# Diesel CEL Code - Oxygen Sensor Slow Response Bank 1



## diesel (Jun 8, 2013)

What's your build date? (I have had no probs with mine. IIRC it has a 4/13 build)


----------



## vwgtiglx (Jun 13, 2013)

diesel said:


> What's your build date? (I have had no probs with mine. IIRC it has a 4/13 build)


August 2, 2013


----------



## oilburner (Jun 13, 2013)

vwgtiglx said:


> This CEL occurred twice after highway travel immediately after decelerating when getting off. The CEL was reset by 2 different dealers 3 times now and has still recurred again. The Oxygen Sensor part required is on an unavailable status since Nov. 2013. This has not affected the driveability of the car. A TSB was issued by GM for this problem. I have 5700 mi. on it so far. There is a no apparent solution other than waiting for a new, revised part to become available from GM to fix the problem. Some other of you previously reported NOx Sensor issues which were solved with the currently available parts being replaced. I was wondering if anyone else had this Oxygen Sensor issue with their Cruze Diesel? This all occurred in the past 3 weeks.

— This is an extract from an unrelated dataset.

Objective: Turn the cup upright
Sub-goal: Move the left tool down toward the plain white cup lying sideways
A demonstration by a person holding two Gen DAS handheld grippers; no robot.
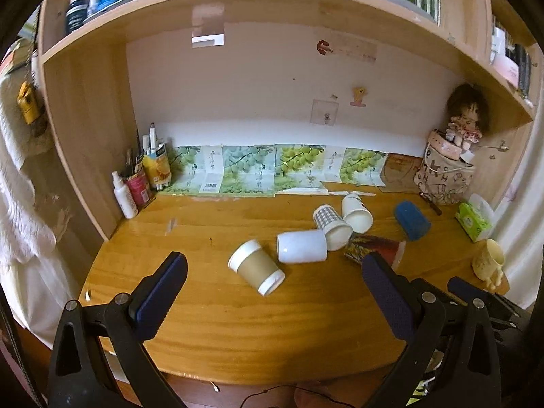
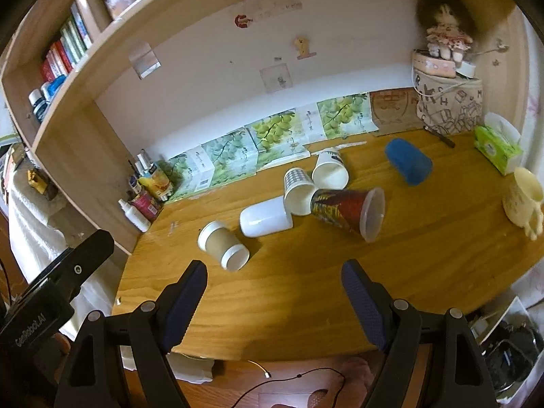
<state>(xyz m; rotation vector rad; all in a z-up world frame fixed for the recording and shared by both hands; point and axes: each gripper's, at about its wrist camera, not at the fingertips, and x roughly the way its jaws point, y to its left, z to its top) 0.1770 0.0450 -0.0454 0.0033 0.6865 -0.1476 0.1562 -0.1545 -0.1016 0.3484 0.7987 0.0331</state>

thanks for the info I`am going to search that TSB at work tomorrow.


----------



## Scott M. (Apr 23, 2013)

fortunately it doesn't put your car in limp mode. It puts your car in a closed loop and it doesn't seem to effect the mileage which makes me wonder what good is all this stuff anyway.


----------



## Danny5 (Dec 22, 2011)

Do you know the number? I get a CEL every now and then too. (To be expected with a tune)


----------



## vwgtiglx (Jun 13, 2013)

Danny5 said:


> Do you know the number? I get a CEL every now and then too. (To be expected with a tune)


The car is in today at the dealer for service. We will have to wait and see what they come up with.


----------